CRGP Affiliated Faculty Douglass North has recently released published with John Wallis and Barry Weingast called, "Violence and Social Orders: A Conceptual Framework for Interpreting Recorded Human History". Once you get past the lengthy title, you will find within the book a wonderful analytic framework for understanding the critical institutional differences that separate the relatively small set of so-called "open-access societies" from the much larger set of so-called "natural states".
Examples of open-access socieities include countries like Canada, Norway, and U.S.A, while Thailand, Pakistan, and Saudi Arabia are good examples of natural states. North et al. argue that "perhaps 25 countries and 15 percent of the world's population live in open access societies, the other 175 countries and 85 percent live in natural states."
Open-access societies are a relatively recent phenomenon that emerged at the end of the 18th and beginning of the 19th centuries, and that from an economic perspective can be characterized as having a larger "private sector" supported by strong rule of law, impersonal exchange, and third-party enforcement of agreements. In contrast, the economy of most natural states is dominated by politics, personal relations, and insecure private property rights, with economic activity carried out largely under the umbrella of various forms of state owned enterprise.
The transition from the poorer natural-state (which has dominated world history) to the wealthier open-access society "entails a set of changes in the economy that ensure open entry and competition in many markets, free movement of goods and individuals over space and time, the ability to create organizations to pursue economic opportunities, protection of property rights, and prohibitions on the use of violence to obtain resources and goods or to coerce others. In the past century, political and economic development appear to have gone hand in hand."
One of the fascinating ideas contained with the manuscript is that there may be a set of "doorstep conditions" that exist that must be satisfied for states to cross over from the conditions of the natural state to the conditions of the open-access society. "The doorstep conditions represent institutional and organizational support for increased impersonal exchange... and "create an environment where impersonal relations within the elite are possible."

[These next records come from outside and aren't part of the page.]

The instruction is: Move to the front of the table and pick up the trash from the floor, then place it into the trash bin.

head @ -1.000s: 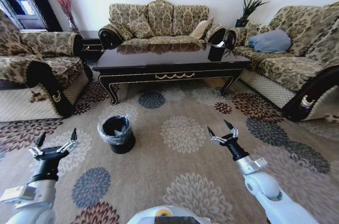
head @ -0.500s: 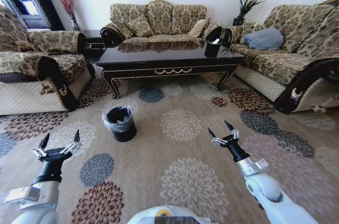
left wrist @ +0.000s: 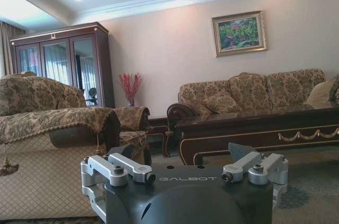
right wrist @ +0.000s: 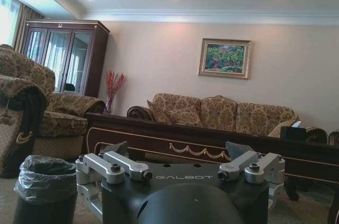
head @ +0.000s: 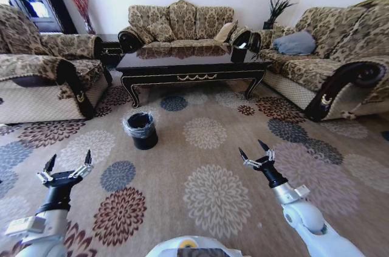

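The dark glossy table (head: pixel 182 65) with gold trim stands at the far side of the patterned floor (head: pixel 213 147), also seen as the table (left wrist: pixel 254 128) and the table (right wrist: pixel 185 136). The black trash bin (head: pixel 141 130) with its clear liner sits on the carpet in front of the table's left end; the right wrist view has the trash bin (right wrist: pixel 45 192) close by. My left gripper (head: pixel 68 161) and right gripper (head: pixel 252 149) hang open and empty low over the carpet, apart from everything. The left gripper (left wrist: pixel 185 173) and right gripper (right wrist: pixel 183 173) face the table. The trash is out of view.
Patterned sofas ring the carpet: left sofa (head: pixel 42 81), back sofa (head: pixel 179 26), right sofa (head: pixel 340 62). A black tissue box (head: pixel 239 54) sits on the table's right end. A dark cabinet (left wrist: pixel 63 70) stands by the wall. Open carpet lies between me and the bin.
The whole head picture has shifted: the table, sofas and bin now sit farther off and higher, with more carpet in front, so the camera moved. Both arms hold the same open pose.
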### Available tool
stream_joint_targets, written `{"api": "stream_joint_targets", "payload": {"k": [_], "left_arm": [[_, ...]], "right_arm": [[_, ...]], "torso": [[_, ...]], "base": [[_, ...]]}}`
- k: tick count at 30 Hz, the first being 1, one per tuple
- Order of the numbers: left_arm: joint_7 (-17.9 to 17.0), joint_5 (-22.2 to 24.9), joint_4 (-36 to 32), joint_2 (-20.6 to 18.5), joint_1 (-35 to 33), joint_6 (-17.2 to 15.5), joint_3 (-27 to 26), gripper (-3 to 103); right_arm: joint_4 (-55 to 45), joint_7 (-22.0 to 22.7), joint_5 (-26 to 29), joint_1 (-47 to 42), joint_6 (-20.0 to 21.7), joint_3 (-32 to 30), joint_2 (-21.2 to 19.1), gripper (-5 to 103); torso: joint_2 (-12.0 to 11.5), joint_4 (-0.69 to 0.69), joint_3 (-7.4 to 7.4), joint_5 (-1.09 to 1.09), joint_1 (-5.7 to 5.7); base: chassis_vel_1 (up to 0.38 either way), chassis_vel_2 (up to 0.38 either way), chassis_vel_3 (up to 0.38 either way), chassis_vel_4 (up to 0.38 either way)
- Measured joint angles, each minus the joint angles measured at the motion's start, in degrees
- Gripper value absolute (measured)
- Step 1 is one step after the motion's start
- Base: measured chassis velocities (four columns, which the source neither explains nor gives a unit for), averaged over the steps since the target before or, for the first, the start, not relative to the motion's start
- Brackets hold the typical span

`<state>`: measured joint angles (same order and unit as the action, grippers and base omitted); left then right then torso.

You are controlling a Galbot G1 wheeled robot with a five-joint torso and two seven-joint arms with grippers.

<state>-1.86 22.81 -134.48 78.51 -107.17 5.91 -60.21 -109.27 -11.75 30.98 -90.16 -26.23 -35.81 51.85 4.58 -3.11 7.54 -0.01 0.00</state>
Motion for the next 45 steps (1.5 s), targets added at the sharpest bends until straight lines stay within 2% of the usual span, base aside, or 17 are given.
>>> {"api": "stream_joint_targets", "payload": {"k": [12,28,32,45], "left_arm": [[0.00,-1.01,0.71,0.87,-0.09,0.66,0.45,100],[0.00,-2.03,1.41,1.32,0.18,1.00,1.40,100],[0.00,-2.21,1.44,1.32,0.25,1.02,1.67,100],[-0.04,-2.75,0.70,1.51,-0.21,1.32,2.00,100]], "right_arm": [[0.63,-1.06,0.26,0.41,-0.50,0.21,-0.20,100],[1.73,-1.21,0.19,0.85,-1.56,0.43,-0.19,100],[1.70,-1.53,-0.11,0.32,-1.91,0.30,-0.02,100],[1.38,-1.65,0.36,-0.30,-4.11,0.27,0.47,100]], "torso": [[-0.01,0.01,0.01,0.00,0.01],[0.00,0.00,-0.01,0.04,0.00],[0.00,0.01,0.00,-0.02,0.00],[0.00,0.01,-0.02,0.00,-0.01]], "base": [[0.128,-0.135,-0.133,0.143],[0.161,-0.338,-0.163,0.339],[0.169,-0.158,-0.165,0.153],[0.177,-0.142,-0.174,0.152]]}}
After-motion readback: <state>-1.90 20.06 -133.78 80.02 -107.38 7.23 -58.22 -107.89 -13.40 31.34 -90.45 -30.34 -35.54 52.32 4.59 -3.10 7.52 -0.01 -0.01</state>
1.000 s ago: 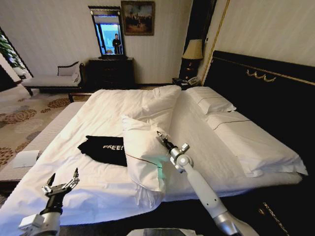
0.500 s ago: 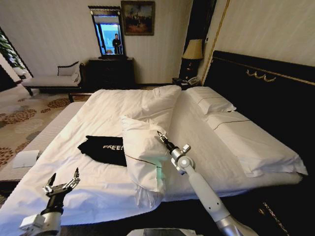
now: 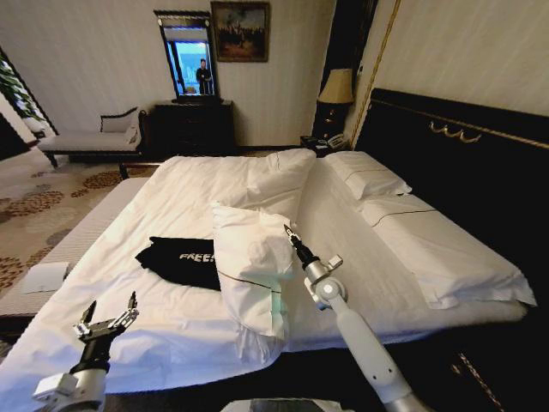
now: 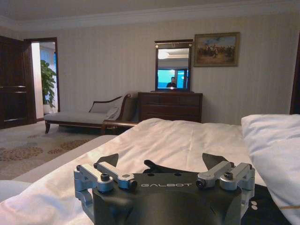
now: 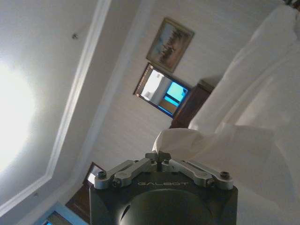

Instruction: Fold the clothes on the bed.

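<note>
The clothes are a black T-shirt (image 3: 182, 256) with white lettering, lying bunched on the white bed (image 3: 171, 184). Its right side is hidden behind a white pillow (image 3: 249, 270) that stands on edge. My right gripper (image 3: 288, 230) is shut on that pillow's upper corner. The right wrist view shows its fingertips (image 5: 159, 157) closed together against the white fabric (image 5: 211, 140). My left gripper (image 3: 108, 314) hovers open over the bed's near left part, short of the shirt. In the left wrist view, a strip of the shirt (image 4: 269, 206) shows beyond the gripper (image 4: 161, 161).
Two white pillows (image 3: 371, 177) lie against the dark headboard (image 3: 463, 159) on the right. Past the bed stand a chaise lounge (image 3: 90, 139), a dark dresser (image 3: 193, 127) and a bedside lamp (image 3: 336, 87). A white sheet of paper (image 3: 43, 276) lies on the bed's left border.
My right gripper and forearm have shifted slightly to the right, still at the pillow's corner. The left gripper and the T-shirt have not moved.
</note>
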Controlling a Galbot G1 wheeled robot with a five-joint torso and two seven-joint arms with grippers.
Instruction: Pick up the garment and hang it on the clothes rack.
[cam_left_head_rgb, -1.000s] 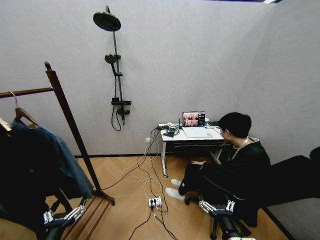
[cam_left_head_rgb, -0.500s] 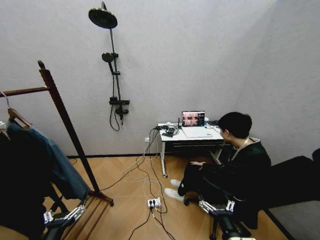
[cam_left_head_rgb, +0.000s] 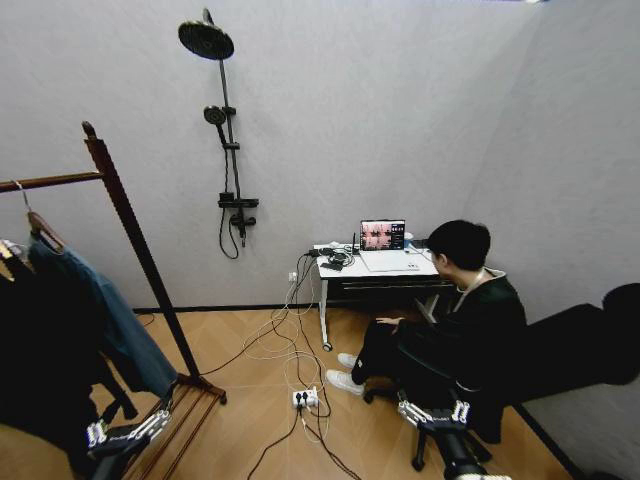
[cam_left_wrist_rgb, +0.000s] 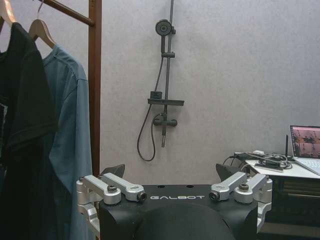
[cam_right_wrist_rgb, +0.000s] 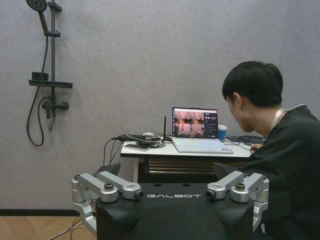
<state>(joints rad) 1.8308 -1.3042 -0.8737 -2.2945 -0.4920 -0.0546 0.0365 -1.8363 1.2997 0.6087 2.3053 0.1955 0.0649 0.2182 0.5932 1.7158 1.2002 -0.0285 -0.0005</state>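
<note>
Our view has turned a little, so the room has slid sideways. The garment (cam_left_head_rgb: 105, 315) already hangs on the clothes rack (cam_left_head_rgb: 130, 235) at the left. Our left pincer (cam_left_head_rgb: 125, 433) and right pincer (cam_left_head_rgb: 435, 413) stay low, open and empty.

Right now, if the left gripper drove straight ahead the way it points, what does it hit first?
Probably nothing near: the left gripper, open, points at bare wall right of the clothes rack post. The garment hangs just off-line beside it; depth unclear.

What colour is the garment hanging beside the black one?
Teal blue-grey; the garment shows best in the left wrist view.
</note>
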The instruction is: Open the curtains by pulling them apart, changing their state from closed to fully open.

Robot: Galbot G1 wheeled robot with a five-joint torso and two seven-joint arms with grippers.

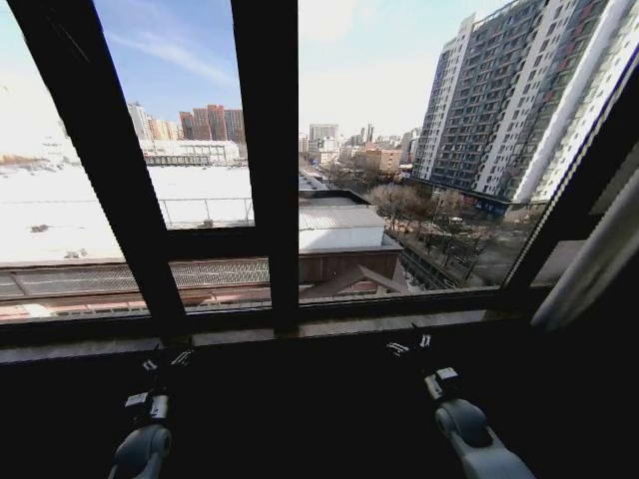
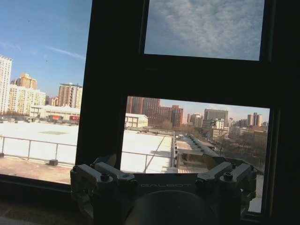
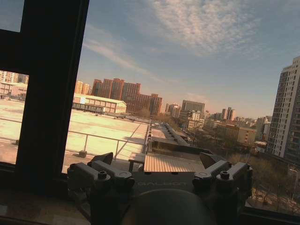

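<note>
The tall sheer white pleated curtain (image 1: 596, 261) is hanging bunched into a narrow greyish-beige column at the far right edge of the head view, just beside the slanting black window frame bar (image 1: 268, 160). The glass is showing bare across the middle and the left, with sunlit rooftops and towers beyond; whether a matching panel is gathered off to the left cannot be told. By that, the opening is looking done or nearly done.

The left hand (image 1: 168, 359) is hovering low in front of the dark window sill (image 1: 250, 334), and in its wrist view its two fingers (image 2: 96, 171) are standing apart with nothing between them. The right hand (image 1: 409, 346) is hovering at the same height further right, well apart from the bunched fabric; its fingers (image 3: 101, 169) are likewise spread and empty.

The risks are lying mostly in any further move. With the fabric sitting well to the side, a reach toward it is likely crossing the frame bar or the sill, and a hand could be knocking into either. Sheer cloth is also slipping easily, so a shallow pinch may be catching only one pleat and sliding off. A hard sideways tug could be straining whatever is carrying it overhead.
</note>
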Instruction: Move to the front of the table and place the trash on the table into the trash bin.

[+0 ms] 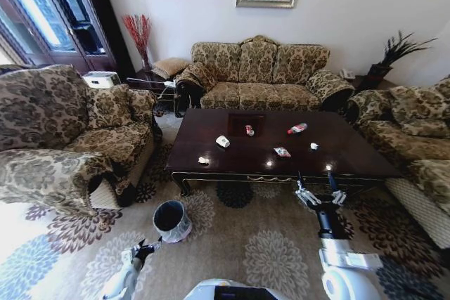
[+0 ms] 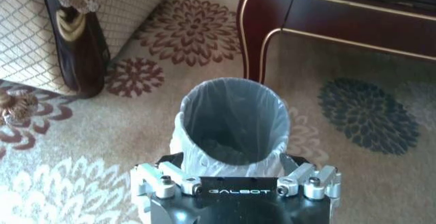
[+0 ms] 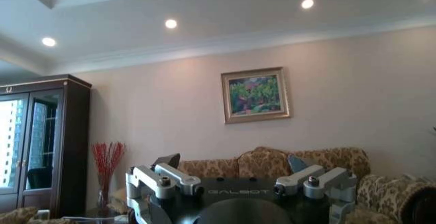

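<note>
Lower left of the head view, the left gripper (image 1: 148, 246) clasps the trash bin (image 1: 172, 220); the right gripper (image 1: 320, 195), fingers spread, rises lower right before the table (image 1: 232, 156).

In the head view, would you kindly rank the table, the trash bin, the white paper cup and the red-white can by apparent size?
1. The table, by far the largest.
2. The trash bin, though it stands nearer the camera.
3. The white paper cup.
4. The red-white can, only slightly smaller than the cup, so that order is unsure.

Open carpet (image 1: 267, 244) before the table (image 1: 337, 149) – armchair (image 1: 63, 131) and sofas flank it
</note>
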Controlling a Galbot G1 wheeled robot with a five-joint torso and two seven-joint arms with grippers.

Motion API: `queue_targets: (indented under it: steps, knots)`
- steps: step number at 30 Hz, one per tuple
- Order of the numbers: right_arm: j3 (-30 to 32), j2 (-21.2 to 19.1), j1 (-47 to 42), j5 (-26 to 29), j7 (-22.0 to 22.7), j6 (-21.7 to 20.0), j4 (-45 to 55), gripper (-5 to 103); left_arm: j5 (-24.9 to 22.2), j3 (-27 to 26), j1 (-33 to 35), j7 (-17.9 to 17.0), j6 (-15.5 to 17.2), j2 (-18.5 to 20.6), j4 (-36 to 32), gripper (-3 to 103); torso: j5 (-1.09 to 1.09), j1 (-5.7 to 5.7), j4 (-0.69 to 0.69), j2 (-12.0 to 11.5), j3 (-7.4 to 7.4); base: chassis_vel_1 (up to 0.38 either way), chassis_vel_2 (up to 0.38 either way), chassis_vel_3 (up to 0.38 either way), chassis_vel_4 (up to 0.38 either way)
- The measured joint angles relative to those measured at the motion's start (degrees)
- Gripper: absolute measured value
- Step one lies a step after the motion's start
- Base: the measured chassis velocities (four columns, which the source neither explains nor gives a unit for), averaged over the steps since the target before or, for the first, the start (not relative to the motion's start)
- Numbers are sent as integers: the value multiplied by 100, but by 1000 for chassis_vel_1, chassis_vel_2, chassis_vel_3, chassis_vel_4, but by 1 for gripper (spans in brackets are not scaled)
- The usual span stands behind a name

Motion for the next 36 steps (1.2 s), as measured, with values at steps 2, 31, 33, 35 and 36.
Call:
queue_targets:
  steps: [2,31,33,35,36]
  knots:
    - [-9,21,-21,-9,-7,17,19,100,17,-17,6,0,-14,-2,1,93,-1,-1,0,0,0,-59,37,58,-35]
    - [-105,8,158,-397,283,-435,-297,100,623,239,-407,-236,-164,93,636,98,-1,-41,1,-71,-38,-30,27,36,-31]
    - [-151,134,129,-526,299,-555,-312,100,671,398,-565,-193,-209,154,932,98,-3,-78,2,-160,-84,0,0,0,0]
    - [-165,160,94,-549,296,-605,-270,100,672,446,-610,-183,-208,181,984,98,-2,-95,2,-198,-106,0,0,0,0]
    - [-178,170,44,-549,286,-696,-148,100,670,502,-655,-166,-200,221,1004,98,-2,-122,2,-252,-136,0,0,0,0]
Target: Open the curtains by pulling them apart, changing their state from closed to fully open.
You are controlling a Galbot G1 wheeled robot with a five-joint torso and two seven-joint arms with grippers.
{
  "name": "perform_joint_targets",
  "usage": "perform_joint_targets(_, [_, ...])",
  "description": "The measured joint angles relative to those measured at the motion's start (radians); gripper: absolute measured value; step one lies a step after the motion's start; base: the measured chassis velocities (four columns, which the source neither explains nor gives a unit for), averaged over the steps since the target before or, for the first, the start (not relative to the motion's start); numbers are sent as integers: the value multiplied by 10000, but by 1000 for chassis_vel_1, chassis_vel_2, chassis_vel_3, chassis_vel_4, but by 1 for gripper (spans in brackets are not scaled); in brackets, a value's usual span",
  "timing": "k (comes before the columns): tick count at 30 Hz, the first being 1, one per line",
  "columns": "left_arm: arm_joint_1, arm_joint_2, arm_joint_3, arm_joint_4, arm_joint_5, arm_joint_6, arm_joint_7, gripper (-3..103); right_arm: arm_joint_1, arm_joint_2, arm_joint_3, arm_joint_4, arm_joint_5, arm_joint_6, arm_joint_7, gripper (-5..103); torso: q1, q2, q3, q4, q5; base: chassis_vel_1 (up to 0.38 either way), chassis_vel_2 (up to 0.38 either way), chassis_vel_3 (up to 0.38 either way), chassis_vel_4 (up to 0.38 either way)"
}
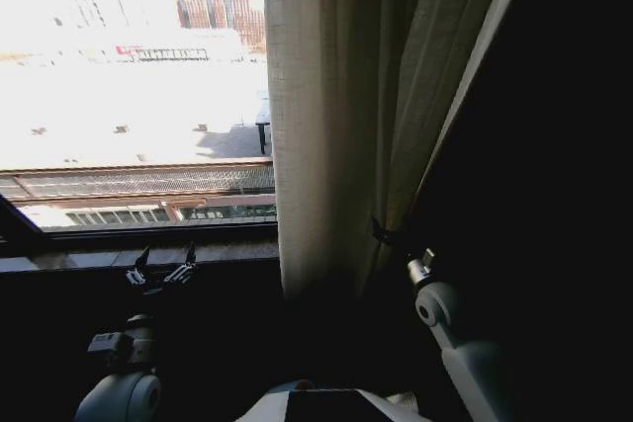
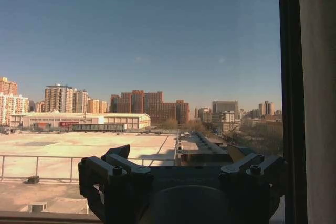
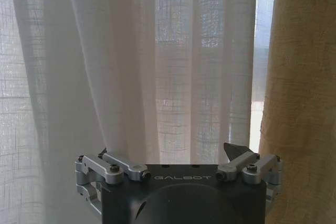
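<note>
Two grippers flank the curtains [image 1: 326,126], which hang bunched beside the bare window [image 1: 129,66]. The left gripper [image 1: 161,272] hovers released at the window sill; the right gripper [image 3: 178,169] faces the curtains, jaws spread, holding nothing.

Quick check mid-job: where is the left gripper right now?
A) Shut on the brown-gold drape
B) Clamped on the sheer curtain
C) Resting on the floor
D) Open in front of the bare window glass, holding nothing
D: the left gripper sits open by the sill before the uncovered window, with the sheer curtain gathered off to its right.
</note>
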Motion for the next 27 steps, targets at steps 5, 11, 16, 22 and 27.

- Rule of law for elites (so that the elites cannot tear up contracts and re-write rules, even amongst themselves, so that they are bound by their commitments),
- Perpetual forms of organization for elites (including the state itself), and
- Consolidated political control of the military (so that the military cannot seize control at its leisure as it does from time to time in a place like Thailand),
One potential critique of the manuscript, is that it is a bit too reductionist. Any attempt to sort all human societies into three buckets requires that we ignore the richness of the complex constellations of institutions within and across societies that through institutional analysis we are only recently beginning to understand and appreciate. Nevertheless, such a framework is both powerful and elegant and boils much of the disparity and difference between developed societies and the natural state down to the bare essence.
The model will surely have important implications for development institutions. It implies that rather than sending aid and surplus wealth from the open-access societies, we should do more to understand the doorstep conditions and how to "engineer" the transition from the natural state to a system of impersonal exchange in order to put the conditions of positive development in place. The model also has important implications for investors -- if we can identify those developing countries where the doorstep conditions have recently been satisfied, there should be a higher liklihood that a period of sustained wealth creation will follow, and thus disproportionate returns to investment relative to other developing countries.
* Note -- All quotations within this blog posting refer back to an early version of the North, Wallis, and Weingast manuscript. The final version of the manuscript that you can purchase from Amazon.com may have been revised and therefore some of the quotations herein may be out of date.